À quelques semaines de législatives qui s'annoncent difficiles pour lui, le Parti travailliste a suspendu trois anciens ministres, accusés d'avoir monnayé leurs services de lobbying, dans l'espoir de désamorcer un nouveau scandale éclaboussant des députés britanniques.

L'ex-secrétaire d'État aux Transports, Stephen Byers, les anciens ministres Geoff Hoon et Patricia Hewitt, ainsi que la parlementaire Margaret Moran ont été suspendus dans l'attente des conclusions d'une enquête interne au sein du groupe parlementaire du Labour, a annoncé le parti lundi soir.

Un journaliste se faisant passer pour un représentant d'une entreprise fictive a filmé à leur insu des rencontres avec plusieurs parlementaires du Labour, apparemment prêts à utiliser leurs relations avec le gouvernement pour influer sur certaines mesures, en échange d'une rétribution.

Dans les images en caméra cachée diffusées lundi soir par la chaîne Channel 4, Stephen Byers déclare: «je suis à vendre», et se vante d'avoir déjà conclu des accords secrets, énonçant des tarifs allant jusqu'à 5.000 livres par jour (5.500 euros) pour ses services.

Les députés concernés ont nié toute malversation. M. Byers a demandé lundi à l'organisme de surveillance du Parlement d'enquêter: «Je ne doute pas qu'il confirmera que j'ai respecté le code de conduite des parlementaires».

Le premier ministre Gordon Brown a une nouvelle fois écarté mardi le lancement d'une enquête gouvernementale. Harriet Harman, numéro deux du Labour, avait indiqué lundi qu'une enquête interne au Parlement n'avait révélé aucune violation des règles parlementaires.

Mardi matin à la radio BBC 4, le ministre de la Justice, Jack Straw, a assuré qu'il n'y avait «pas la moindre preuve ou le moindre soupçon de preuve concernant une incorrection quelconque» mais admis que ce nouveau scandale «avait jeté le discrédit» sur le Labour et le Parlement.

David Cameron, leader de l'opposition conservatrice, a appelé mardi Gordon Brown à «repenser» son refus d'une enquête gouvernementale après des révélations qu'il a qualifiées de «choquantes».

Les sondages donnent les Tories gagnants aux législatives attendues pour le 6 mai mais leur avance en voix serait si ténue que M. Cameron pourrait ne pas réussir à réunir une majorité absolue de députés.

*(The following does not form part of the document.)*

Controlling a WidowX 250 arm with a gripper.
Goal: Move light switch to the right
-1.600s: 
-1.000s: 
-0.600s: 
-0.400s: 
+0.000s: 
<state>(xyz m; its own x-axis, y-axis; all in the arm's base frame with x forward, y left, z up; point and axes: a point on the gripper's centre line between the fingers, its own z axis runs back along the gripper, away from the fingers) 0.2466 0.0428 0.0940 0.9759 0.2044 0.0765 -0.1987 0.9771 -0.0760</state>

La suspension des membres du Labour intervient au moment où éclate un autre scandale. Selon une enquête diffusée mardi par la BBC, plus de vingt députés, de tous bords politiques, ont violé «à plus de 400 occasions» les règles concernant les voyages payés par des gouvernements étrangers. La BBC cite par exemple un séjour, non déclaré au Parlement, effectué aux Maldives par un député britannique où il dit avoir eu «un avant-goût de paradis».

Ces scandales font suite à une retentissante affaire dite des «notes de frais». Elle a éclaboussé l'an dernier plus de la moitié des députés qui ont réclamé au total plus d'un million d'euros en jouant avec un système laxiste de défraiement.

Les élus se sont ainsi fait rembourser des boîtes d'allumettes, de la nourriture pour chien et un abri flottant pour canards. Plusieurs ont été indemnisés pour des prêts immobiliers inexistants ou des résidences secondaires qu'ils n'occupaient pas. Certains élus font l'objet d'une enquête policière tandis que le système de défraiement fait l'objet d'une réforme.

Evoquant cette affaire, The Times écrit dans un éditorial: «lors de ce dernier scandale, nos représentants ont été incroyablement lents à reconnaître l'ampleur du mécontentement de la population... Vont-ils répéter leur erreur?».